In an amicus brief filed in Pendergrass v. Secretary of State of Georgia, the coalition of attorneys general argue that the United States Court of Appeals for the Eleventh Circuit should uphold decades of legal precedent protecting the voting power of minority communities. The brief urges the Court to uphold the constitutionality of Section 2 and to reject an attempt to block voters from filing lawsuits to challenge discriminatory election practices.
“We are urging the Eleventh Circuit to respect decades of legal precedent that protect the right of all Americans to vote,” said Attorney General Schwalb. “Section 2 of the Voting Rights Act is a critical tool to ensure that every citizen can participate equally in our democracy, regardless of race. Section 2 is plainly constitutional, and dozens of courts—including the Supreme Court—have ruled that there is a private right of action to enforce it. The claims advanced by Georgia’s Secretary of State run roughshod over democratic protections, have no basis in law or fact, and should be soundly rejected.”
Section 2 of the Voting Rights Act bans any election practice or procedure that “results in a denial or abridgement of the right of any citizen of the United States to vote on account of race or color.” It also prohibits election laws or structures that create unequal opportunities for political participation and prevents states from creating legislative districts that dilute minority voting power.
After the 2020 census, states across the US redrew electoral maps. In 2021 and 2022, voting rights organizations and multiple individual voters filed suit to challenge Georgia’s new congressional and state legislative district maps, alleging that the maps unlawfully diluted the political power of the states’ Black voters. The District Court ruled in favor of the voters and voting rights organizations and ordered Georgia to redraw its maps to include additional majority-Black districts. The Georgia Secretary of State appealed this decision, arguing in part that Section 2 is unconstitutional to the extent that it requires Georgia to draw race-conscious maps, and that individual voters and private organizations do not have a private right of action to enforce it—meaning that they cannot sue to challenge racially discriminatory election practices.

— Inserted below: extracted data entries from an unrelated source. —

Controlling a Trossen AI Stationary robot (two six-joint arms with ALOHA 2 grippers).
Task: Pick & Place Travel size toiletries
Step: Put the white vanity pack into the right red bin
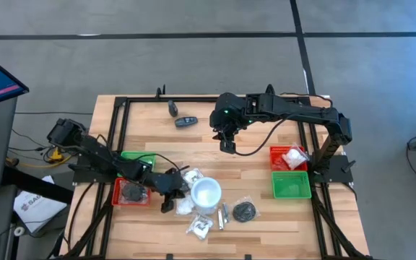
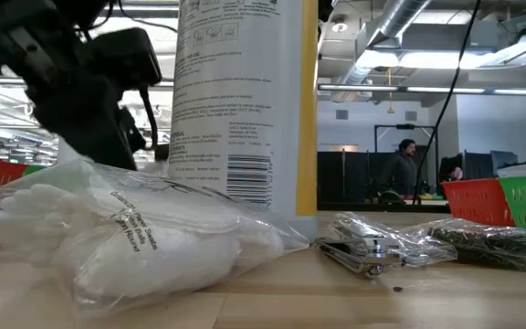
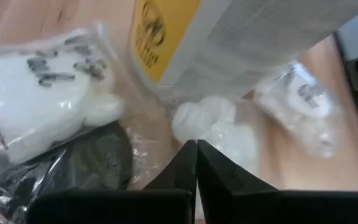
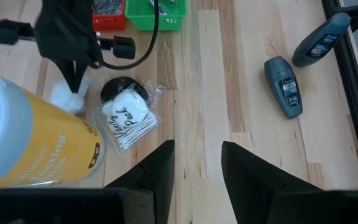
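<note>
The travel size toiletries lie near the table's front, around a tall white and yellow container (image 1: 206,193): white pieces in clear wrappers (image 1: 193,176), a black disc in a wrapper (image 1: 245,211) and a silvery stick (image 1: 222,215). Two dark oblong pieces (image 1: 186,121) lie at the far side. My left gripper (image 1: 167,202) is shut at a wrapped white puff piece (image 3: 213,124) beside the container's left side. My right gripper (image 1: 227,144) hangs open above the table's middle, with nothing between its fingers (image 4: 197,167). My left gripper pinches the clear wrapper's edge (image 3: 191,134) of the white puff piece between its two shut fingertips. The fingers come slanting down from the table's left. The piece lies on the table against the container's foot.
A red tray (image 1: 131,191) and a green tray (image 1: 137,157) sit under my left arm. Another red tray (image 1: 289,157) and green tray (image 1: 291,185) stand at the right. A "Vanity Pack" of swabs with a black disc (image 4: 128,118) lies just beside the left gripper.
</note>
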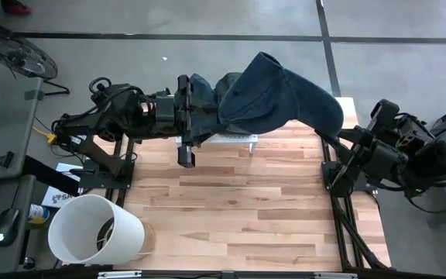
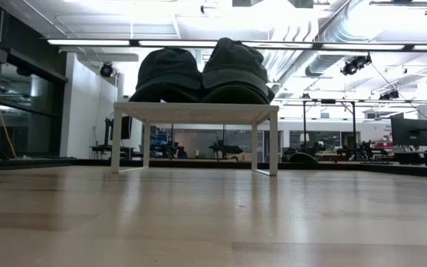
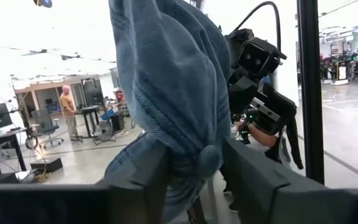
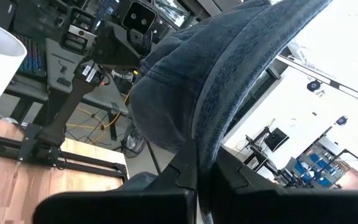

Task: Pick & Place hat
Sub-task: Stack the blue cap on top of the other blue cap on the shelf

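The blue denim hat (image 1: pixel 273 97) hangs stretched between both arms above the white rack (image 1: pixel 231 139) at the worktop's (image 1: pixel 238 209) 12 o'clock edge. The right claw (image 4: pixel 197 171) is clamped on its brim; the left claw (image 3: pixel 194 168) straddles the fabric, half closed. Best to keep the cloth taut and level, clear of the two hats (image 2: pixel 202 74) on the rack. Open room lies toward 6 o'clock; the white bucket (image 1: pixel 91 229) sits at 8
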Robot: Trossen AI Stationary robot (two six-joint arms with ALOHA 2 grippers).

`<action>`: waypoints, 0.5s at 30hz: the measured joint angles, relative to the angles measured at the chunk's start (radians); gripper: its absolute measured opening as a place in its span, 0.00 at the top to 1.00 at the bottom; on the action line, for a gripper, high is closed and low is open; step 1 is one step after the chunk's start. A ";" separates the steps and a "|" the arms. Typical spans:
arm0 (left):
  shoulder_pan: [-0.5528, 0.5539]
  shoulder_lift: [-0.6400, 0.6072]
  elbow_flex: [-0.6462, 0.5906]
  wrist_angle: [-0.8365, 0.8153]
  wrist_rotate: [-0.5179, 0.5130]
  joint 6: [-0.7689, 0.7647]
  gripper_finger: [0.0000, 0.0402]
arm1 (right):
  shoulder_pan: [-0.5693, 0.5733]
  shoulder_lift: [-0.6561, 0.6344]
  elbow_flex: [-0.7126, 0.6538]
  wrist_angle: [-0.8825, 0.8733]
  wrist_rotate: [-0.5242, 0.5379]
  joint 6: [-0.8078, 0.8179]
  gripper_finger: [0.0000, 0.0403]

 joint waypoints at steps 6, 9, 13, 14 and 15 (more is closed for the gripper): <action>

In a newly filed brief, Attorney General Schwalb and 18 attorneys general urge the Eleventh Circuit to affirm the lower court’s decision striking down Georgia’s racially gerrymandered congressional and state legislative district maps for violating Section 2 of the Voting Rights Act.
The attorneys general argue that Section 2 of the Voting Rights Act is constitutional, and that it is a critical tool enacted by Congress to enforce the Fifteenth Amendment, which bans states from denying or abridging citizens’ right to vote because of race. They also argue that the text of Section 2 and decades of legal precedent have clearly established that individual voters have the power to challenge racially discriminatory election practices under Section 2. Private citizens have sued to enforce Section 2 since it was enacted, and every court except for one has ruled that they have this power. Section 2 is the nation’s primary tool to combat racially discriminatory election practices, and the attorneys general recognize the importance these private lawsuits play in fighting for equal voting rights.
A copy of the brief is available here.
Attorney General Schwalb and New York Attorney General Letitia James led the amicus brief and were joined by the attorneys general of California, Colorado, Connecticut, Delaware, Hawaii, Illinois, Maine, Maryland, Massachusetts, Minnesota, Nevada, New Jersey, North Carolina, Oregon, Rhode Island, Vermont, and Washington.
Assistant Attorney General Sean Frazzette and Solicitor General Caroline Van Zile handled this matter for the Office of the Attorney General for the District of Columbia.